The treaty process was launched in Oslo, Norway in February 2007 when 46 nations agreed to conclude by the end of 2008 an agreement prohibiting cluster munitions "that cause unacceptable harm to civilians." The treaty text was developed during international meetings in Peru, Austria, and New Zealand, with more than 140 countries participating in at least part of the process.
There will likely be three main areas of contention during the two-week negotiations. First, some states - most notably Denmark, France, Germany, Japan, the Netherlands, Sweden, Switzerland, and the United Kingdom - are seeking exceptions from the ban for certain weapons in their own arsenals, claiming they are still needed militarily and that they will not cause as much harm as other cluster munitions.
Second, some countries are seeking a "transition period" of more than seven years during which they would still be able to use banned cluster munitions, claiming that they cannot give up the weapons until they have developed military alternatives.

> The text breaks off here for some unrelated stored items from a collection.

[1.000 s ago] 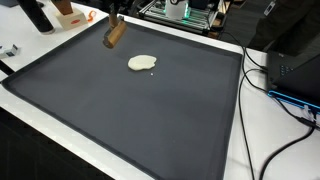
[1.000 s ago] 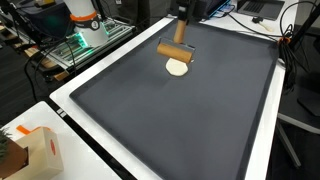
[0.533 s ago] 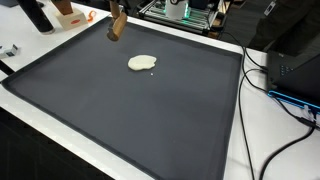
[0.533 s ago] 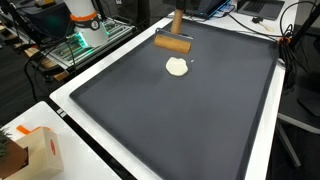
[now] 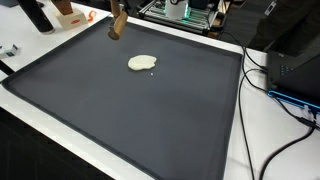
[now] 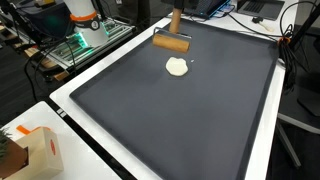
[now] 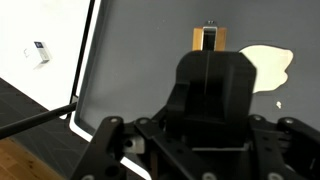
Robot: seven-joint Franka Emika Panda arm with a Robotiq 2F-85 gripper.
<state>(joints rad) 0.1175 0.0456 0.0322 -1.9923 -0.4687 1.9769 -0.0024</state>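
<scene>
A wooden roller (image 6: 172, 42) with an upright handle hangs in the air above the far part of the dark grey mat (image 6: 170, 120). In an exterior view it shows as a brown piece (image 5: 116, 24) near the top edge. The gripper (image 7: 208, 45) is shut on the roller's handle (image 7: 208, 38); its black body fills the lower wrist view. In both exterior views the gripper itself is cut off by the top of the frame. A flat cream disc of dough (image 6: 177, 67) (image 5: 142, 63) (image 7: 268, 62) lies on the mat, apart from the roller.
The mat (image 5: 130, 120) has a white rim. An orange-and-white box (image 6: 35, 150) stands at one corner. An electronics rack with green lights (image 6: 88, 35) is beyond the mat. Cables (image 5: 268, 85) and black equipment (image 5: 295, 60) lie along one side. A small white device (image 7: 37, 50) lies off the mat.
The roller has risen and moved away from the dough toward the mat's far edge during the first half second; since then it has hardly moved. The dough has stayed put.
</scene>
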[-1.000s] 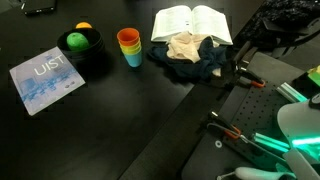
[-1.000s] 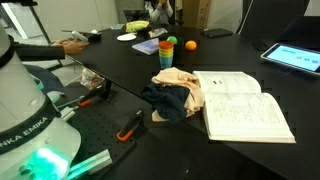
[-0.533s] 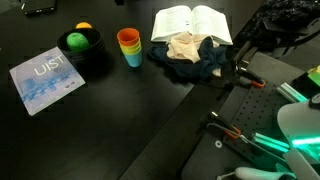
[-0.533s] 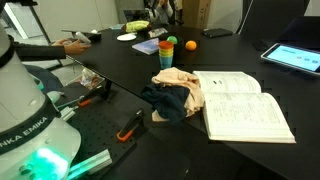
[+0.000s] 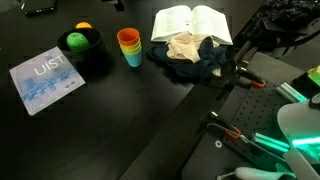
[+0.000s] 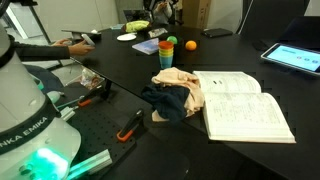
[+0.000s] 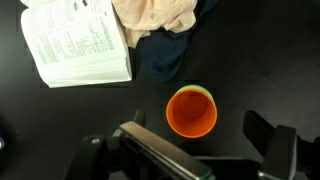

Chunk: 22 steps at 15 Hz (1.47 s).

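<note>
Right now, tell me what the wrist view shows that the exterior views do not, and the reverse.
Only the wrist view: the open, empty hand. Only the exterior views: a green ball in a round black bowl, a blue printed booklet and the white robot base. Both: the stacked plastic cups with orange on top, the open paper book and the crumpled beige and dark-blue cloths.

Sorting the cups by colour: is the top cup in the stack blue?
No, the top cup is orange; the blue cup sits at the bottom.
</note>
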Tool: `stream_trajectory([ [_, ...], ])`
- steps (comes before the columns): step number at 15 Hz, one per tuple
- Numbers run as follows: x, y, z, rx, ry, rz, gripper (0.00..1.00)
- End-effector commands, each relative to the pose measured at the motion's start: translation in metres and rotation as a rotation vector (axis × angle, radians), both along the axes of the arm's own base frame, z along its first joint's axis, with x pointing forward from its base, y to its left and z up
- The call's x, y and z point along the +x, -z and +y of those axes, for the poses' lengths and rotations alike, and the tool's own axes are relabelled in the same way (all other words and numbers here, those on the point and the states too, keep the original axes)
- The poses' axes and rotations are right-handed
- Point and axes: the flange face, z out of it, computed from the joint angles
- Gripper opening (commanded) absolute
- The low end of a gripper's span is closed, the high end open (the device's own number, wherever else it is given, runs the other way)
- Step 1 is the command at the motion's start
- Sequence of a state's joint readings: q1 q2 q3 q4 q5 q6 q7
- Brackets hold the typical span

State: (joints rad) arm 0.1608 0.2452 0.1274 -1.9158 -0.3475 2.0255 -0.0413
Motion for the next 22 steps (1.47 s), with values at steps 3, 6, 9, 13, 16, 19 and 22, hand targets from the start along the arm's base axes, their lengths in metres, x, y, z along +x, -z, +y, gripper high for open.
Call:
stream_trajectory([
  [3, 0.012, 0.009, 0.007, -0.019, -0.002, 0.092, 1.00],
  [6, 0.019, 0.011, 0.012, -0.020, -0.021, 0.077, 1.00],
  [9, 0.030, 0.011, 0.018, 0.006, -0.048, 0.028, 1.00],
  [13, 0.042, 0.008, 0.022, 0.080, -0.053, -0.061, 1.00],
  [16, 0.046, 0.006, 0.019, 0.129, -0.035, -0.094, 1.00],
  [19, 0.043, 0.005, 0.012, 0.171, 0.003, -0.083, 1.00],
  [22, 0.032, -0.005, -0.002, 0.199, 0.043, -0.073, 1.00],
])
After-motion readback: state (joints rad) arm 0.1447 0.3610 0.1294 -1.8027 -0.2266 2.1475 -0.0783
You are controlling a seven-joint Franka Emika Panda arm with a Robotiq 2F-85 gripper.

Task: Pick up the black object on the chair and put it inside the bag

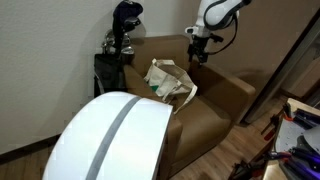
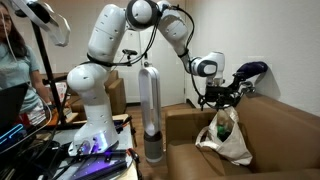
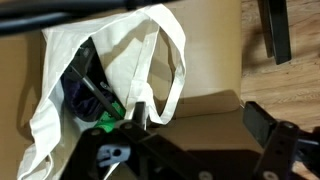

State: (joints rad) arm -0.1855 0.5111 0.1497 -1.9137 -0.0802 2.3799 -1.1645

The strongest calls for a transition period are likely to come from France, Germany, Japan, Switzerland, and the United Kingdom, all of whom acknowledge that the weapons cause unacceptable harm to civilians.
Third, some states are seeking to delete or gut a provision in the treaty that prohibits states parties from assisting others firing cluster munitions during joint military operations. Those most vocal on the "interoperability" issue include Australia, Canada, Japan, and the United Kingdom. The United States has been pressuring many of its allies on this matter behind the scenes.
The negotiating countries include most of the world's users, producers, and stockpilers of cluster munitions. Among the notable no-shows are the United States, China, Russia, India, Pakistan, and Israel, all of which are major producers and stockpilers of cluster munitions.
"It is regrettable that the US and a handful of other states continue to insist on their need to use a weapon that the rest of world is banning because it causes unacceptable harm to civilians," said Goose. "But we believe that a strong new treaty will stigmatize cluster munitions to such a degree that it will be difficult for any country to use them without international condemnation."
Once the participating states adopt the final text of the treaty on May 30, no further changes can be made. The treaty will then be opened for signature to all countries - even those not present during the negotiations - in Oslo, Norway on December 2-3, 2008. After signing the treaty, countries still need to ratify it, usually through legislative approval, before it becomes legally binding.